Work to complete: Transcribe the data in full and exactly, omitting any pictures.

Dataset excerpt:

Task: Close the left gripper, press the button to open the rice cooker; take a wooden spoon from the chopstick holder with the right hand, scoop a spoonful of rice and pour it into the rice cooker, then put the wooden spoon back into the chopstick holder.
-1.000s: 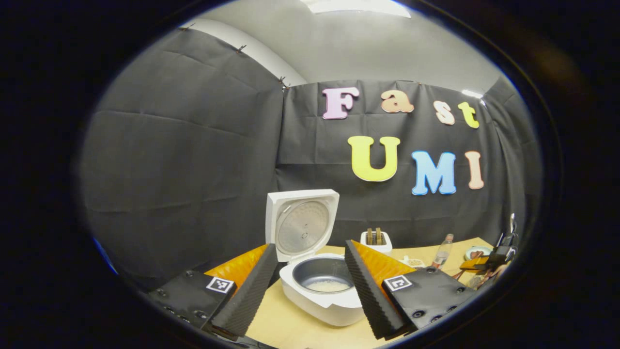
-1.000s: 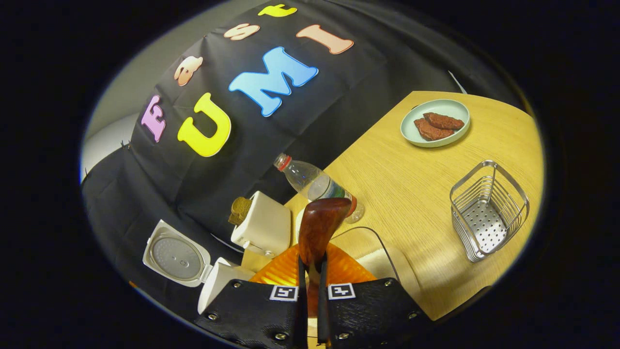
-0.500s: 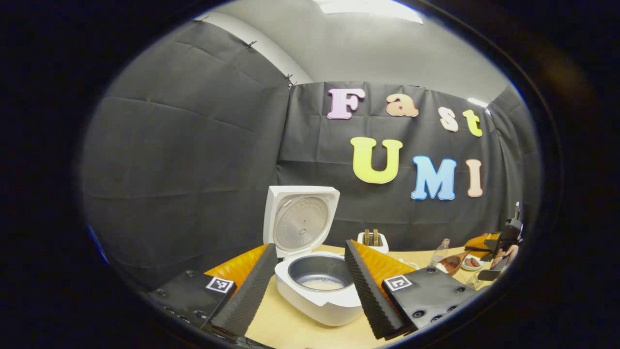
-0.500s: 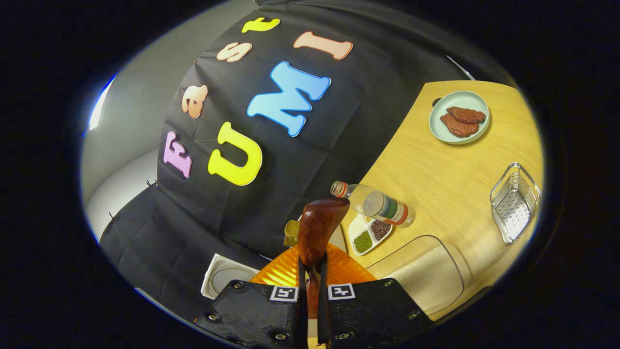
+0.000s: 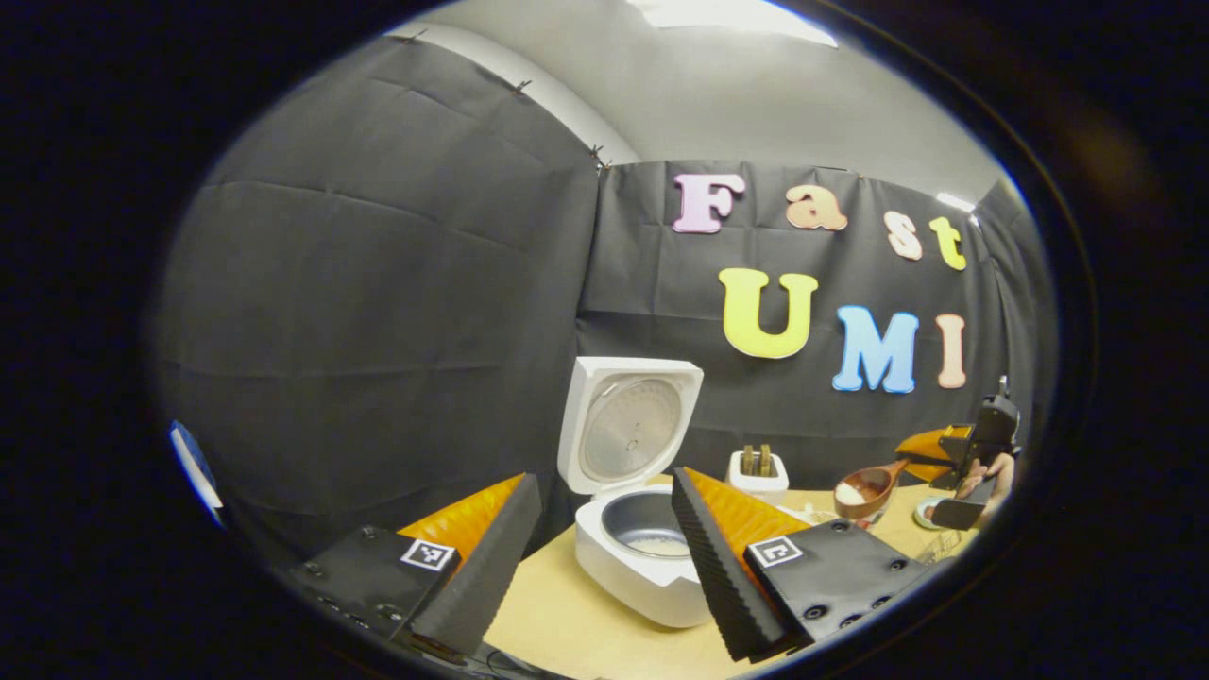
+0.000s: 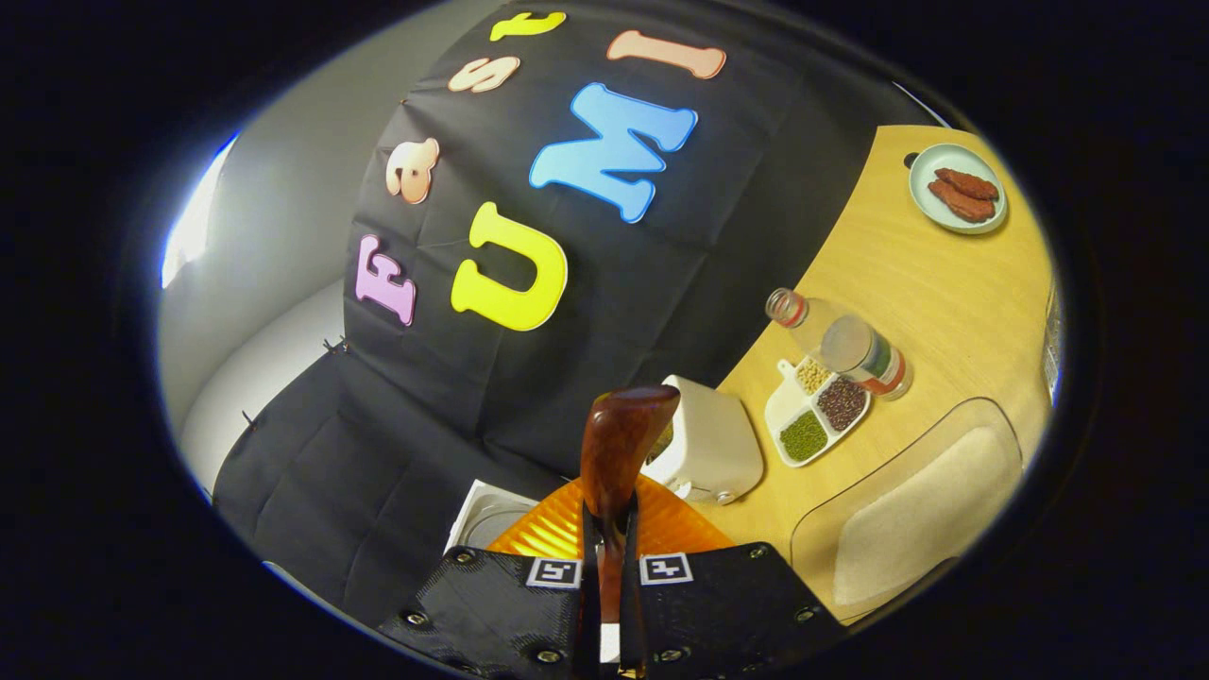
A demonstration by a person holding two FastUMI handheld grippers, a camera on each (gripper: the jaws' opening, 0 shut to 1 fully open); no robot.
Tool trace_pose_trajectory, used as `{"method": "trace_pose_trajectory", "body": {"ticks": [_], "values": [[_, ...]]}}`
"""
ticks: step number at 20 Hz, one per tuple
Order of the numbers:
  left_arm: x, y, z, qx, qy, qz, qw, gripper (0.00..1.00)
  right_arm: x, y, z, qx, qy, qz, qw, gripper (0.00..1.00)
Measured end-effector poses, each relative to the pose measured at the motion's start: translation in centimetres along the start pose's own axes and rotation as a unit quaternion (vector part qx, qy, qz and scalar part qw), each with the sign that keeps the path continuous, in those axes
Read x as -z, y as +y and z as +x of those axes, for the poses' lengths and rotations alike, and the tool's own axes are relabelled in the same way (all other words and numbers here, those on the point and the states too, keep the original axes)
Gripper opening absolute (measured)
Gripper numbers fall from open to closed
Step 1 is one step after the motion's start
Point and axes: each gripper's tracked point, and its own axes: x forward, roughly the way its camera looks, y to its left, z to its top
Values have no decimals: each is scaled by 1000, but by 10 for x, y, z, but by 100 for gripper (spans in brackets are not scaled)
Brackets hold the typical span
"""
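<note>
Creased black cloth walls (image 5: 378,312) clipped along their top edge enclose a pale wood-grain table (image 6: 935,283) beneath a grey ceiling with a bright light panel (image 5: 727,11).

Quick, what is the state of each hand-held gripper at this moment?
Left hand-held gripper: open, holding nothing, in front of the rice cooker.
Right hand-held gripper: closed on the wooden spoon, which carries rice.

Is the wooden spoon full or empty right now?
Full: in the left gripper view, the wooden spoon carries a pale heap of rice in its bowl, held level beside the toaster.
</note>
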Motion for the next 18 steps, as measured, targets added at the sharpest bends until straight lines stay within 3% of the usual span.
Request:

Solution:
Task: Close the left gripper, press the button to open the rice cooker; take a wooden spoon from the chopstick holder with the right hand, scoop a spoonful of rice and pour it into the rice cooker, then put the wooden spoon back into the chopstick holder.
-1.000s: 
-1.000s: 
-0.500s: 
-0.500s: 
+0.000s: 
+0.000s: 
A demonstration by a person holding two FastUMI handheld grippers, a camera on each (gripper: the jaws' opening, 0 shut to 1 fully open); no robot.
Tool trace_pose_trajectory, used as `{"method": "trace_pose_trajectory", "body": {"ticks": [_], "values": [[_, ...]]}}`
"""
ticks: step number at 20 Hz, one per tuple
Order of the numbers:
  left_arm: x, y, z, qx, qy, qz, qw, gripper (0.00..1.00)
  right_arm: x, y, z, qx, qy, qz, qw, gripper (0.00..1.00)
Measured end-effector poses, each relative to the pose measured at the motion's start: translation in centimetres along the start pose's own axes and rotation as a unit quaternion (vector part qx, qy, qz and scalar part qw), each with the sign that keeps the path continuous, in those axes
Read x as -z, y as +y and z as +x of those axes, for the poses' lengths and rotations alike, and the tool's own axes are relabelled in the same way (all other words and numbers here, those on the point and the states too, keep the original axes)
Gripper opening absolute (measured)
Gripper numbers fall from open to closed
Step 1 is one step after the motion's start
Point and axes: each gripper's tracked point, and its own axes: x forward, roughly the way its camera looks, y to its left, z to its top
Values have no decimals: each is scaled by 1000, but by 10 for x, y, z, but by 100 for gripper (spans in brackets are not scaled)
Brackets hold the typical span
"""
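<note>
Creased black cloth walls (image 5: 378,312) clipped along their top edge enclose a pale wood-grain table (image 6: 935,283) beneath a grey ceiling with a bright light panel (image 5: 727,11).

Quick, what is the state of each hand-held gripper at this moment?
Left hand-held gripper: open, holding nothing, in front of the rice cooker.
Right hand-held gripper: closed on the wooden spoon, which carries rice.

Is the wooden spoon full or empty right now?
Full: in the left gripper view, the wooden spoon carries a pale heap of rice in its bowl, held level beside the toaster.
</note>
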Motion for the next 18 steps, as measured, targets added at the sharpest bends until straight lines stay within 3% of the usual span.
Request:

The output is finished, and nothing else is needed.